As described above, PNO1 was identified as an oncogene in EC. Thus, the mechanism underlying the effects of PNO1 in EC was determined. Through GSEA, gene sets related to the cell cycle and DNA replication were found to be upregulated in the PNO1 high expression phenotype. These results indicated that PNO1 may promote EC growth via regulating genes related to the cell cycle and DNA replication. To verify this hypothesis, the expression levels of molecules related to the cell cycle were analyzed in Eca-109 cells with or without PNO1 KD. The NF-κB and Wnt signaling pathways are involved in tumor proliferation, and NF-κB and CTNNB1 are key genes in the NF-κB and Wnt signaling pathways, respectively (25,26).
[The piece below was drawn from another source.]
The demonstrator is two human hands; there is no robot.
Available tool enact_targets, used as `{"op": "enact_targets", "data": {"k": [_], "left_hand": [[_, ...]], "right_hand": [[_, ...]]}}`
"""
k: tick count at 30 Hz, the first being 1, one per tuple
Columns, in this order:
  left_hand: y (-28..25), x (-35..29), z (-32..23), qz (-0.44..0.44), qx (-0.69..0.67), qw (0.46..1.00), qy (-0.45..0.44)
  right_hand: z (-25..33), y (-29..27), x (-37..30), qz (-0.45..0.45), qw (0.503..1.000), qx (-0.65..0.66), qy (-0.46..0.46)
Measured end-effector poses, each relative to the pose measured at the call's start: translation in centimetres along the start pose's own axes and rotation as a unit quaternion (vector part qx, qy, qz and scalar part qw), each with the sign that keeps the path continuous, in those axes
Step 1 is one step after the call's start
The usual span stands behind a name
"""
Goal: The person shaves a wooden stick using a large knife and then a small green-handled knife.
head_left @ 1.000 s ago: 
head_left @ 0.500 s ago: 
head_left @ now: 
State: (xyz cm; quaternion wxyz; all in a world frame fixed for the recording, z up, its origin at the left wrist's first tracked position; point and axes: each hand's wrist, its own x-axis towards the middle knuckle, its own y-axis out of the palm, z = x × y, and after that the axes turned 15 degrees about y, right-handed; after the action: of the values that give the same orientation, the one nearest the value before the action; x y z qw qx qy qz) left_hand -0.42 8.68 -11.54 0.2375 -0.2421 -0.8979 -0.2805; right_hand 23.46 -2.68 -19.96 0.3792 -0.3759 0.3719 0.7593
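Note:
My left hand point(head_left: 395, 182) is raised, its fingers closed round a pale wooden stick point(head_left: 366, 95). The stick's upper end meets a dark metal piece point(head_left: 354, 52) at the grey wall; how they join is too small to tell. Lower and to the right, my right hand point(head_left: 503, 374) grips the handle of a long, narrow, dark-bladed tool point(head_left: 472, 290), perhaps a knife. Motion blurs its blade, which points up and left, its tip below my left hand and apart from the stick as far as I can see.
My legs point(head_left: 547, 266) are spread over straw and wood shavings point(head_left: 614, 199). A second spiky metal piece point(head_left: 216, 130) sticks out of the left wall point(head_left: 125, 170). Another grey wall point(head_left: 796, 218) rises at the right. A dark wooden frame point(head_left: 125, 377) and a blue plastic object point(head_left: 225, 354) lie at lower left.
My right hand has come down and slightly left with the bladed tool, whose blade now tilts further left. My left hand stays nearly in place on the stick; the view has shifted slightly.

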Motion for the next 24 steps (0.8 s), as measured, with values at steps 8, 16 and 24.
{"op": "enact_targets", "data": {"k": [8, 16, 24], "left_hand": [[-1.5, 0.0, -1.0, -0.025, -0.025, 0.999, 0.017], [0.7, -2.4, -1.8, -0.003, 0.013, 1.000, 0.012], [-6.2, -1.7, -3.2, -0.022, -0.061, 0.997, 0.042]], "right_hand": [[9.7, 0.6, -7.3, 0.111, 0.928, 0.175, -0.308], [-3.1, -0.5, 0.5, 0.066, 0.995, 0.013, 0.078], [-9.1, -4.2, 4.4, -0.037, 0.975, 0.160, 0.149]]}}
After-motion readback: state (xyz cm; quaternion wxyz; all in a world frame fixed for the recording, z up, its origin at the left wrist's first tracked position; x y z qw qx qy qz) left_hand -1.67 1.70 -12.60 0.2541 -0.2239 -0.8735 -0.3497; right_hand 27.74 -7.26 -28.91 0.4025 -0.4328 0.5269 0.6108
Thus, the expression levels of NF-κB and CTNNB1 were analyzed following the KD of PNO1. The results revealed that the expression levels of both NF-κB and CTNNB1 were downregulated in the sh-PNO1-KD-transfected Eca-109 cells. In addition, the OE of CTNNB1 in sh-PNO1-KD-transfected Eca-109 cells reversed the decreased proliferation of Eca-109 cells. However, knockdown of PNO1 failed to change the level of phosphorylated CTNNB1. Two reasons may cause this phenomenon: Firstly, the level of phosphorylation is a process of modification of proteins after translation, and the level of total protein also represent its level before translation. So, CTNNB1 may be phosphorylated after translation. Secondly, protein level is regulated by upstream molecules, while phosphorylated protein is affected by kinases. Thus, it is possible that PNO1 affected the expression of some kinases and then the kinases regulated the phosphorylation of CTNNB1. Although, the level of phosphorylated CTNNB1 did not change, we can still draw a conclusion that CTNNB1 is a downstream target of PNO1 in EC.
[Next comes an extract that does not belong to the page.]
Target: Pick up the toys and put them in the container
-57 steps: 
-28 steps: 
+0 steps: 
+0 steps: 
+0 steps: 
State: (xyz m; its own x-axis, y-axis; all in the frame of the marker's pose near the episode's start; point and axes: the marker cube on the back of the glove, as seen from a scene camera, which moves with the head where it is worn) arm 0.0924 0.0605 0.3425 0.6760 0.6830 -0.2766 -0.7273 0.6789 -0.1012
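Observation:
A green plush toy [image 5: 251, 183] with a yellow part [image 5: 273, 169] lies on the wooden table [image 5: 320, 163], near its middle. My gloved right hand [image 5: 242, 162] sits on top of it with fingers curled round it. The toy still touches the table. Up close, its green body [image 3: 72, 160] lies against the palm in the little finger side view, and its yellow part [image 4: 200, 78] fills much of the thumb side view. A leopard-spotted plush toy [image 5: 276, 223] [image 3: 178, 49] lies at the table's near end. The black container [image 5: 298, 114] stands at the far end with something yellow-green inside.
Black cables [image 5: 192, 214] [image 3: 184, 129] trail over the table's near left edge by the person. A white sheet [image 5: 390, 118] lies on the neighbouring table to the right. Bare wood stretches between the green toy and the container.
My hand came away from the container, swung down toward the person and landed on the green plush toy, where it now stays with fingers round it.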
PNO1 was observed to promote EC metastasis in previous studies, and the expression levels of Twist, Myc and MMP2, which are genes known to participate in the tumor metastasis process (27–29), were also analyzed following the KD of PNO1. The results suggested that PNO1 may promote EC metastasis via upregulating Twist, Myc and MMP2 expression levels. Altogether these data suggest that PNO1 may promote EC progression via upregulating NF-κB p65, CTNNB1, Twist, Myc and MMP2 expression. Our study was consistent with previous studies (27–29).
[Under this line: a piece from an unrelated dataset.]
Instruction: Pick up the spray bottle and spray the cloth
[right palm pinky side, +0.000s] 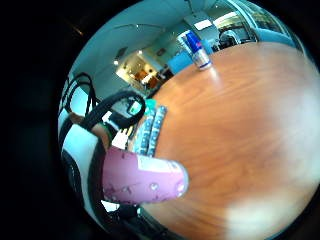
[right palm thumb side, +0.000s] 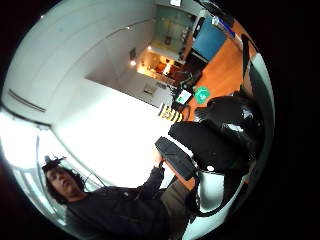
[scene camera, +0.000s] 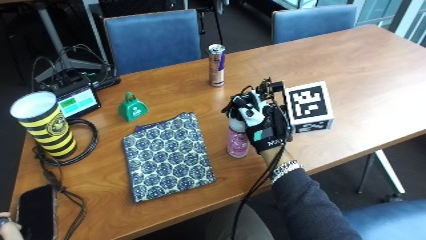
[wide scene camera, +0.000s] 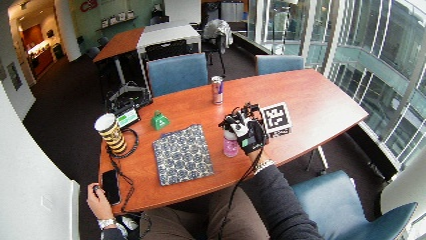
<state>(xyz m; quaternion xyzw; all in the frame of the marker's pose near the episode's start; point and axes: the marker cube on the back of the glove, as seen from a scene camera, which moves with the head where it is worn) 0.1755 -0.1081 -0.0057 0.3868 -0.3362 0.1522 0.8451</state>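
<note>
- Spray bottle (scene camera: 237, 141) is seen upright on the tabletop (scene camera: 359, 65), at 3 o'clock of the cloth (scene camera: 168, 154), with the gloved right hand's (scene camera: 261, 124) grip curled around its top
- Bottle could be tipped if lifted off-centre
- Cloth could be missed if the nozzle is misaimed; its direction cannot be told

We see the gloved right hand (scene camera: 263, 125) raised above the desk (scene camera: 359, 75), its back turned up toward the outside camera and its fingers (scene camera: 245, 107) curled round the top of the bottle (scene camera: 237, 142), which stands upright under it. The wrist is roughly level, and the forearm in a dark sleeve (scene camera: 313, 210) runs back from it toward the body at the near edge. In the wide view a bare hand (wide scene camera: 100, 200) sits low at the desk's left corner.
</note>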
There were limitations to the present research. Experiments to determine the direct association between PNO1 and CTNNB1 were not performed. Also, we failed to detect the expression of PNO1 in fresh samples to verify the results obtained from public databases. Finally, we failed to detect the transfection efficiency of PNO1 in vivo.

In conclusion, the findings of the present study suggested that PNO1 may promote EC progression by regulating the expression of AKT1, Twist, Myc, mTOR, MMP2, NF-κB p65 and CTNNB1.